This morning I left the hostel at 10am in order to catch the 10.30 train. Upon using the ticket machine which screamed at me to beware of pickpockets in the least discreet way possible I found out that there were only first class. So I waited an hour for the next one. In the meantime I’d have a snack and read. Everything in the station was at least 2euros so. I found a supermarket and sorted a snack and water for €1.30 (I told you I’m not first class). I wanted to escape the crowds so I made a seat out of my backpack and guitar on a platform and watched all the people come and go.
After 45 minutes I went to check the departures board to see where I should really be waiting. An outburst of Americans knocked me off my calm cloud as they waved tickets and argued frantically where they needed to be. Unable to distinguish departures and arrivals, unable to match the time on their ticket to the one on the board and unable to not bump into people as they lived their life as if acting on a very large stage. Large, loud and in a rush so luckily they soon left.
I hopped on a train and was sat opposite a mother and son who sounded American but the son had exceedingly good Italian when he spoke on the phone. After a while, a daughter also joined the table in Bologna. They all had names I can’t remember but it was a pleasure to meet them. The mother was from New York but they had all moved to Tuscany a long time ago (Italian skills explained). They were all off for a trip to Venice. When I left we all wished each other well. All smiles and happiness.
I got off the train and found the adjoining platform was where my next train went from. I was a happy chappy. I asked someone where I could find the ticket machine (you have to stamp your ticket before you ride). It was downstairs, In stamped my ticket and was safe in the knowledge I wouldn’t get fined, found, founded or dumbfounded (a particular risk for me). My train came and on the front it said ‘AIDS! AIDS! In large graffiti, and to think I could have gone first class.
Before I knew it I was on the way; rattling, rolling, writing, belly grumbling and butterflies tumbling excited to see the mountains. We wound, winded but wounded no one through small Italian towns before dismounting, disembarking and disem-meowing at Conegliano to catch the final train. The landscape all day had been flat as a pancake with a very low altitude. As we drew into Conegliano I could see some mountains in the distance and I got all excited.
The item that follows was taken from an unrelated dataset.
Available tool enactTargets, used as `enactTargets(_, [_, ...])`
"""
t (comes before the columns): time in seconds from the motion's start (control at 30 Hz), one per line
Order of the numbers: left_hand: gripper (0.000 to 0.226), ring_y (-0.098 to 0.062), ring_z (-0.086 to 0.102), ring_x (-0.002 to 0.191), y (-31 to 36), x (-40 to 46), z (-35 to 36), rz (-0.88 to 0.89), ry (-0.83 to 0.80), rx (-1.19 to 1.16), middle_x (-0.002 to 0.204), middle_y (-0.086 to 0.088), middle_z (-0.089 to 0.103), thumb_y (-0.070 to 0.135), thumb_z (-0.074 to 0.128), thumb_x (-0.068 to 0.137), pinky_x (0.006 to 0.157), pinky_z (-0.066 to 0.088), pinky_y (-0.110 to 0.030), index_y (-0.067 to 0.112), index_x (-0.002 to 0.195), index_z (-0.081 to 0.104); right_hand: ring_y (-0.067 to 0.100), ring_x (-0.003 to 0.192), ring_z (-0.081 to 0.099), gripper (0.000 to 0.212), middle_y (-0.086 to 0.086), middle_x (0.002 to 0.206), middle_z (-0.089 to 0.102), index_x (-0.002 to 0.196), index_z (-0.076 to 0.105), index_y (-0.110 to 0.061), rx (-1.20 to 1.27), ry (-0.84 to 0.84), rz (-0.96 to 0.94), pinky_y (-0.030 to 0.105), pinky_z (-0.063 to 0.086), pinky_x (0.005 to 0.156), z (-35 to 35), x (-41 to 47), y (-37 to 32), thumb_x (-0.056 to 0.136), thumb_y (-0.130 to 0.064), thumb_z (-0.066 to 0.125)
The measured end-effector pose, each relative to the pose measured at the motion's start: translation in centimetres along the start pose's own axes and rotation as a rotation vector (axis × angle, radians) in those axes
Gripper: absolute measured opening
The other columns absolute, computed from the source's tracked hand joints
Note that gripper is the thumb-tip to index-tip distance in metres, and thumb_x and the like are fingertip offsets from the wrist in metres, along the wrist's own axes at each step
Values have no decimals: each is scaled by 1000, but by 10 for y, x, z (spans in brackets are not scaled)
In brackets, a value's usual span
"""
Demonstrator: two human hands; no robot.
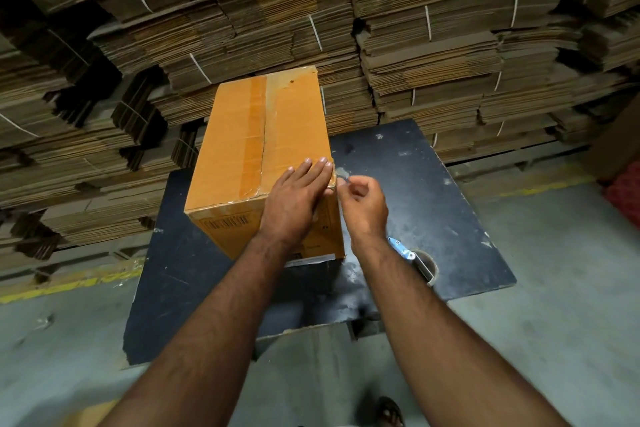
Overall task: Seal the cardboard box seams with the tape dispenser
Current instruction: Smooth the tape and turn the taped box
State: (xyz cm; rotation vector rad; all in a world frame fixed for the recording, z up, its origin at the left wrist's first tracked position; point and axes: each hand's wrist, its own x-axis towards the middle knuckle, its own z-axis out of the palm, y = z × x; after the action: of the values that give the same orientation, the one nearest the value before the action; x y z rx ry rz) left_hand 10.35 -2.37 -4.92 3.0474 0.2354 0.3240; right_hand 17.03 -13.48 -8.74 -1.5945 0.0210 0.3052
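Taping up an orange-brown cardboard box (256,149) on a scuffed black board table (433,191)

The tape dispenser (414,258), blue-handled with a clear roll, lies on the table near the box, half hidden behind the right forearm. The left hand (294,201) lies flat on the box's near right top corner, fingers straight and close together. The right hand (362,204) sits curled beside that corner, pinching something tiny, maybe a tape end, can't really tell. Glossy tape runs along the centre seam.
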Motion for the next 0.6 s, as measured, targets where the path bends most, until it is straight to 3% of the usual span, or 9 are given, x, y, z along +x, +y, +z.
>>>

The train soon whinged into action which was lacklustre and difficult by the feel of things. It also made it hard to know when we were moving and when we were stopping. i arrived in Vittorio Veneto and boy was it pretty! The mountains hung over the train like stumbling giants. I would be living in one of those drunks very shortly.
Upon my arrival, again, I was unable to communicate with my phone. It rang but I could hear no answer. So, I went to the nearest café in search of wifi. Still overwhelmed by the sight of the mountains, I snailed down to the street which took me through a beautiful park filled with flowers, colours and a fountain at the centre. It was a lot to take in.
I sat down in the café and ordered something small to eat and a drink. Before I knew, a woman was running through the down shouting, ‘I found you!’ She was not mad but my new host, Ruth. Shortly after she was joined by vegan chef, Regina, from New York. We arrived at the house and waiting for us was a delicious mushroom soup and salad with a magic dressing.
Then it was time to get to work. My first job was tidying the woods. Dragging lots of sticks through the woods and then wheeling them down the hill in a wheelbarrow. I felt my calves working hard and burning into life. When I got back to the house after getting them all down, there were guests, Italian guests and I tried to string together a few words but after the day I’d had, my brain was fried and useless. Luckily, no one seemed to mind.
We ate dinner and after followed a flood of wine. People drifted off to bed and as they did, curiosity about my guitar grew and before we knew it, Andrea and I were playing the blues long into the night. It was just what I needed after a long day travelling and an afternoon of work. When I finally got to bed, no thoughts had a chance to cross my mind before I slept, but if they had, they would have been of the view from the bottom of the mountain, the top of the garden and how everything in between was just dust in a dream.